Time to go to the trade show
This conference registration form is clearly labelled and all fields are marked as mandatory, so there’s no ambiguity. But, the design uses right-aligned labels, which is usually a convention for forms with lots of fields. The labels also have a significant amount of space between them and the input field to which they refer.
Reducing this space would allow a user to more easily associate the label and input and make it easier and quicker for them to fill out the form.
Also, the right-aligned block of text informing where the booking ID can be found needs dealing with. A simple remedy would be to replace it with microcopy such as “Where can I find my booking ID?” and have a pop-up listing where it is located.

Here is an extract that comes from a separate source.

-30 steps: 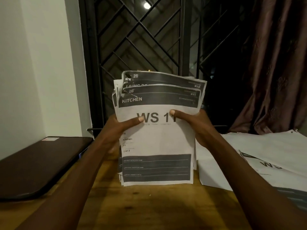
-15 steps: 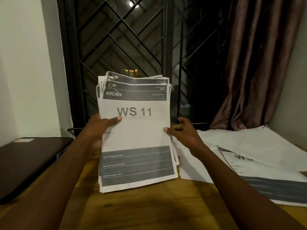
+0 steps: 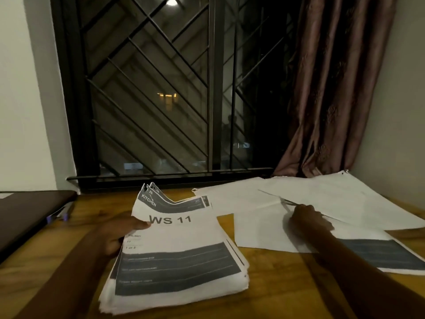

The email confirmation could be dealt with much in the same way as passwords in the previous examples.
Test, test, test
Forms that convert well are easy to complete, a process that is helped by good microcopy. Writing microcopy requires you to think like a customer, ask the questions they are likely to ask when they come across something that needs explaining.
If well-written microcopy can answer those questions, so much the better. And, remember you can interact with them by providing real-time feedback to prevent errors causing frustration.
But, don’t leave it there. You should test it with people who are representative of your market. Watch their eye-tracking movements and listen to what they say.
From the data and their feedback, could you write better questions instead of relying on instructions? In other words, don’t use microcopy as a crutch to prop up your form. Then test again until the conversation through your form or checkout flows.